MRSA - WATCH OUT FOR THIS EMERGING EPIDEMIC!
Unlicensed tattoo artists blamed for spread of superbug
Straight from the Associated Press:
By MIKE STOBBE, Associated Press Writer
Thu Jun 22, 3:41 PM ET
Link: MRSA spreading in unlike places
ATLANTA - A worrisome superbug seen in prisoners and athletes is also showing up in people who get illegal tattoos, federal health officials said Thursday.
Forty-four tattoo customers in Ohio, Kentucky and Vermont developed skin infections caused by methicillin-resistant Staphylococcus aureus (MRSA), according to the U.S. Centers for Disease Control and Prevention.
The infections occurred in 2004 and 2005, and were traced to 13 unlicensed tattoo artists, according to an article in the CDC's Morbidity and Mortality Weekly Report.
These are the first documented cases if tattoo-related MRSA infections, said Dr. Mysheika LeMaile-Williams, a CDC infectious disease investigator who co-authored the report.
MRSA is an antibiotic-resistant bacteria that fights off the body's immune system and destroys tissues. The community-associated variety, seen in the tattoo infections, has been diagnosed in otherwise healthy athletes, military recruits and prison inmates.
The skin infections can be transmitted from person to person by contact with draining sores, or through contact with contaminated items or surfaces.
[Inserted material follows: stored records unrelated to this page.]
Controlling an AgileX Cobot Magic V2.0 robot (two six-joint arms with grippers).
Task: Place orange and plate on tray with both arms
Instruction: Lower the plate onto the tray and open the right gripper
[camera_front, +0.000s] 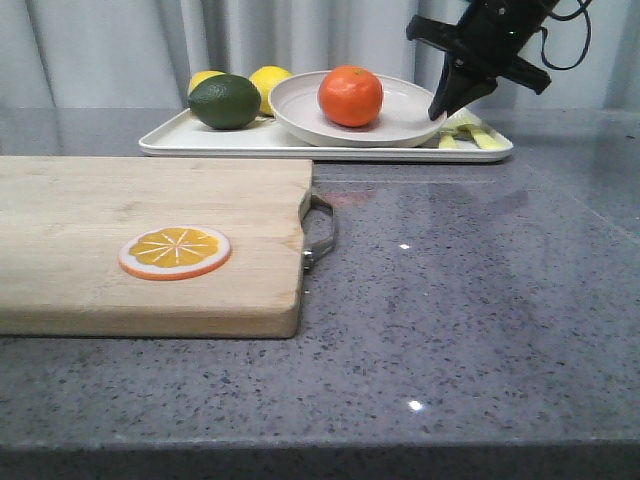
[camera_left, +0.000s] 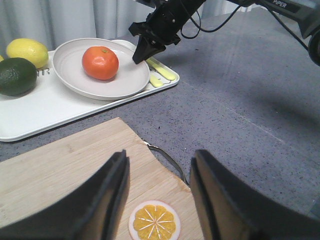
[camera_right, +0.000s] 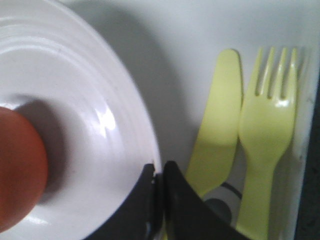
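Front view: the orange sits in the plate, and the plate rests on the white tray at the far side of the grey stone table. The right gripper comes down from above with its tips at the plate's right rim — the fingers look pressed together there. A green lime and two lemons lie on the tray's left part, and a wooden cutting board with an orange slice disc lies nearer the camera. Left wrist view: the left gripper hangs over the cutting board, its jaws spread wide with nothing between them, the slice disc below the gap; the orange and plate are well apart from it on the tray, where the right gripper meets the plate's rim. Right wrist view: the right gripper is clenched on the plate's rim, the rim's edge running in between the two black fingers — the orange lies inside the plate, off to one side of them. A yellow plastic knife and fork lie on the tray just beside the plate.
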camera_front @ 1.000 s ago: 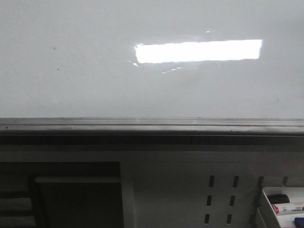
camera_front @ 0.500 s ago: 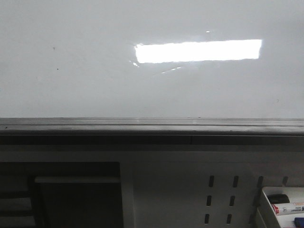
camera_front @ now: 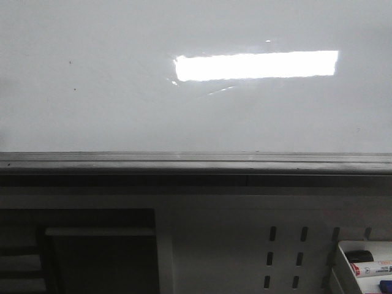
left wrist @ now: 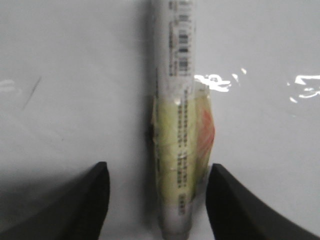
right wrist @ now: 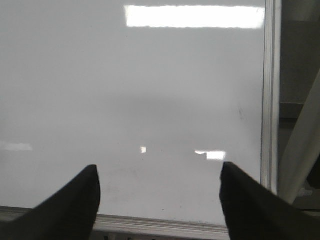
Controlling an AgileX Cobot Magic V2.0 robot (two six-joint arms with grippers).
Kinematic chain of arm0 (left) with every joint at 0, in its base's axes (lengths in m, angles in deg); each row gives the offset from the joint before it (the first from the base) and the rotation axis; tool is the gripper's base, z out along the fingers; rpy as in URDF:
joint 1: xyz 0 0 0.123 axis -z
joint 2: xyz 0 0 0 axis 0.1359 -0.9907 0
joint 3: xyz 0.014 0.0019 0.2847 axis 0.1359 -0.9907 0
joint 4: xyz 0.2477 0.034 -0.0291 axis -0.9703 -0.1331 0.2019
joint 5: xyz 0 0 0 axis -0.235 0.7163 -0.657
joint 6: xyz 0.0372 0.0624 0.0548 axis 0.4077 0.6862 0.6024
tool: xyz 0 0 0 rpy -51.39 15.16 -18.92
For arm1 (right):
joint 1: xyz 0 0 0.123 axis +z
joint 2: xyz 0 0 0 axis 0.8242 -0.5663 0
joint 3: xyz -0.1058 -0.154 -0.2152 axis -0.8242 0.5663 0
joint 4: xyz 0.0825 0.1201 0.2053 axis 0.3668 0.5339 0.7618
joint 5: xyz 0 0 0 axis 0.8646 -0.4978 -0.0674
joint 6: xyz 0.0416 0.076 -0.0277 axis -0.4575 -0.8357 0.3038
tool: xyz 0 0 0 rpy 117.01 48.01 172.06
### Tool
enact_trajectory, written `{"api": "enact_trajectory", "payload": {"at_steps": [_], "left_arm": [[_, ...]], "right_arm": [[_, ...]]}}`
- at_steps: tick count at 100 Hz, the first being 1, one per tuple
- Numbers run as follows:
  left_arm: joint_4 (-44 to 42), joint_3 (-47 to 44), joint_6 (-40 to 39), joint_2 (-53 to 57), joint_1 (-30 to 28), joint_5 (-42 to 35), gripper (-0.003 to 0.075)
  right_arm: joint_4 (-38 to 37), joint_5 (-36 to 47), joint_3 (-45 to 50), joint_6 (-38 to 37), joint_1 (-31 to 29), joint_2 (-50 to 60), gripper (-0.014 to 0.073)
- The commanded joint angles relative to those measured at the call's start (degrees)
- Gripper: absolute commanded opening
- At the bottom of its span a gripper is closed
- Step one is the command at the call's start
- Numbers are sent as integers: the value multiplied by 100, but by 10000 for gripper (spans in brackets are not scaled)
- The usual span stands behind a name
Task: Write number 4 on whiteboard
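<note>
Glossy white-grey whiteboard fills the front view above its dark grey ledge, unmarked. Left gripper jaws spread, a white labelled marker with yellow tape between them over the board. Right gripper spread, empty, near the board's edge.

Left gripper: two matte black fingers, wedge-shaped, smooth, no markings visible. Right gripper: same black tapered fingers with rounded tips. Nothing else of either arm shows.
</note>
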Motion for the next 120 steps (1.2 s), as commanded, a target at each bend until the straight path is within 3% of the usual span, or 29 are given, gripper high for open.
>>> {"api": "enact_trajectory", "payload": {"at_steps": [1, 33, 58, 73, 92, 105, 120], "left_arm": [[-1, 186, 11, -32, 52, -603, 307], [-1, 219, 11, -113, 52, -594, 173], [-1, 219, 11, -113, 52, -544, 111], [-1, 219, 11, -74, 52, -516, 87], [-1, 219, 11, 207, 52, -335, 60], [-13, 272, 11, 550, 52, -1, 59], [-11, 287, 11, 866, 52, 179, 58]], "right_arm": [[-87, 462, -186, 20, -38, -116, 457], [-154, 469, -186, 20, -38, -116, 457], [37, 469, -247, 20, -38, -116, 457], [554, 121, -545, 20, -38, -226, 457], [591, -725, -1103, 88, -38, -766, 457], [1030, -1178, -1482, 793, -38, -1257, 457], [2154, -1356, -1798, 1882, -38, -1800, 457]]}}
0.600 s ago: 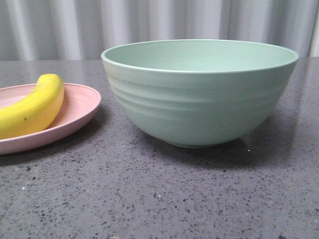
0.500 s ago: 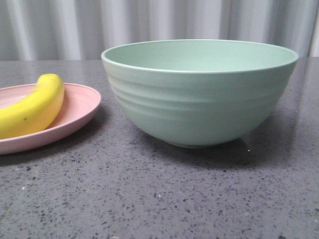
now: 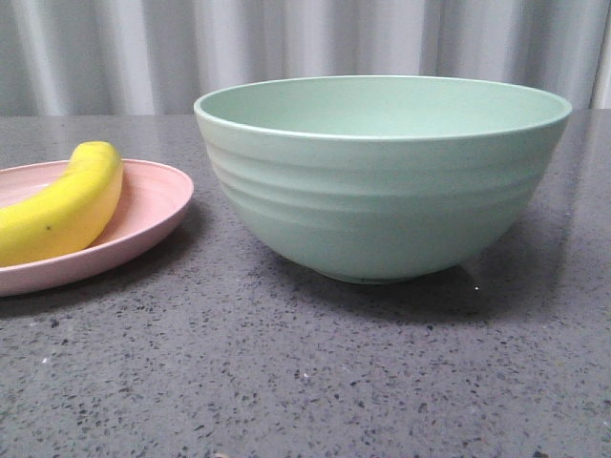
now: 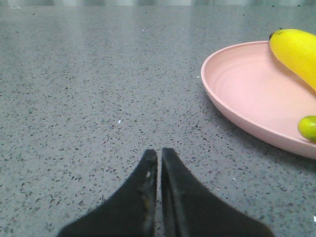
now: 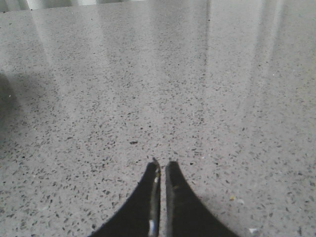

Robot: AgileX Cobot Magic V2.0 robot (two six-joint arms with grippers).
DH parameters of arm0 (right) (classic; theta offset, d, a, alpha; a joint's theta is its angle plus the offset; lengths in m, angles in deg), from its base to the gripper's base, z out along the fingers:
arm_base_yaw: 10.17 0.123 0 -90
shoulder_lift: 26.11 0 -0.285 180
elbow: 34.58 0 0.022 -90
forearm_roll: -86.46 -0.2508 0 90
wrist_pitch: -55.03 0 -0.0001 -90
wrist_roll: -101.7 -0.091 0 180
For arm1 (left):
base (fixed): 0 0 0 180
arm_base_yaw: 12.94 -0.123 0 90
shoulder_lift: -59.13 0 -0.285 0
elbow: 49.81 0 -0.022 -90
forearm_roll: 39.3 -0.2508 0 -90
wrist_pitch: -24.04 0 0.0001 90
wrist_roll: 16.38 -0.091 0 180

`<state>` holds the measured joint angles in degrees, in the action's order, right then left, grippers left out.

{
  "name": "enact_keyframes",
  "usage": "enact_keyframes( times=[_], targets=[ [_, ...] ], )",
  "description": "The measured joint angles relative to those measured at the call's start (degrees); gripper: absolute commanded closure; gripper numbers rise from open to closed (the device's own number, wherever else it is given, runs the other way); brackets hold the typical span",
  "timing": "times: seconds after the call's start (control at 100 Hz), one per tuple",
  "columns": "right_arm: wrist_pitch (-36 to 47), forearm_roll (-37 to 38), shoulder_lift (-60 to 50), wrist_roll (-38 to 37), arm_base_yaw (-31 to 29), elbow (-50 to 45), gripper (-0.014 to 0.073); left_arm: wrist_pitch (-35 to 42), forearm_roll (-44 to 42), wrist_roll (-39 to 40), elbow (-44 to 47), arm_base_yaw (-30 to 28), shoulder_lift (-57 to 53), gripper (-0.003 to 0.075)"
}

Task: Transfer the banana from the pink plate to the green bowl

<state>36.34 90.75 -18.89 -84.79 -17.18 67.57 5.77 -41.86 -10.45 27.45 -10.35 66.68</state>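
The yellow banana [image 3: 62,205] lies on the pink plate [image 3: 158,205] at the left of the front view. The big mint-green bowl [image 3: 382,200] stands just right of the plate and looks empty from this angle. In the left wrist view the plate [image 4: 247,94] and the banana [image 4: 298,52] are to one side, with the banana's greenish end [image 4: 308,127] at the frame edge. My left gripper [image 4: 159,153] is shut and empty, low over the bare table, apart from the plate. My right gripper [image 5: 163,165] is shut and empty over bare table. Neither gripper shows in the front view.
The speckled grey tabletop [image 3: 305,382] runs across the front. A pale pleated curtain [image 3: 305,48] stands behind the table. A dark shadow [image 5: 7,98] lies at the edge of the right wrist view.
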Motion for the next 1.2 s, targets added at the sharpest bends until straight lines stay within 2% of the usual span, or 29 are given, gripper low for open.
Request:
enact_keyframes(
  times=[0.63,0.89,1.2],
  targets=[
    [0.0,0.0,0.0,0.0,0.0,0.0,0.0657,0.7,-0.9,0.0,0.0,0.0,0.0,0.0741],
    [0.0,0.0,0.0,0.0,0.0,0.0,0.0657,4.4,-0.9,0.0,0.0,0.0,0.0,0.0741],
    [1.4,1.3,0.0,0.0,0.0,0.0,0.0657,5.2,-1.0,0.0,0.0,0.0,0.0,0.0741]
  ],
)
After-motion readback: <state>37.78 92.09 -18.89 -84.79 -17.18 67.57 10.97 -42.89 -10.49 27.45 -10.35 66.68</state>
MRSA generally causes mild skin infections, but in some cases has led to pneumonia, bloodstream infections, and a painful, flesh-destroying condition called necrotizing fasciitis.
Clusters of MRSA cases were seen in Ohio in June 2004, November 2004 and April 2005, involving 33 people. A four-person cluster was reported in Kentucky in May 2005 and a seven-person cluster was in Vermont in August.
Four of the patients were hospitalized, but all recovered, LeMaile-Williams said.
Ohio, Kentucky and Vermont require licensing for tattoo artists, but all the affected customers went to unlicensed artists. Instead of doing the work in tattoo parlors, the body art was done in the homes of the tattooists or the recipients, or even in public places such as a park.
The tattooists sometimes did not use masks or gloves, did not properly disinfect skin and did not properly clean the equipment. One Ohio tattooist used a homemade tattoo gun made from a computer ink-jet cartridge and guitar strings, LeMaile-Williams said.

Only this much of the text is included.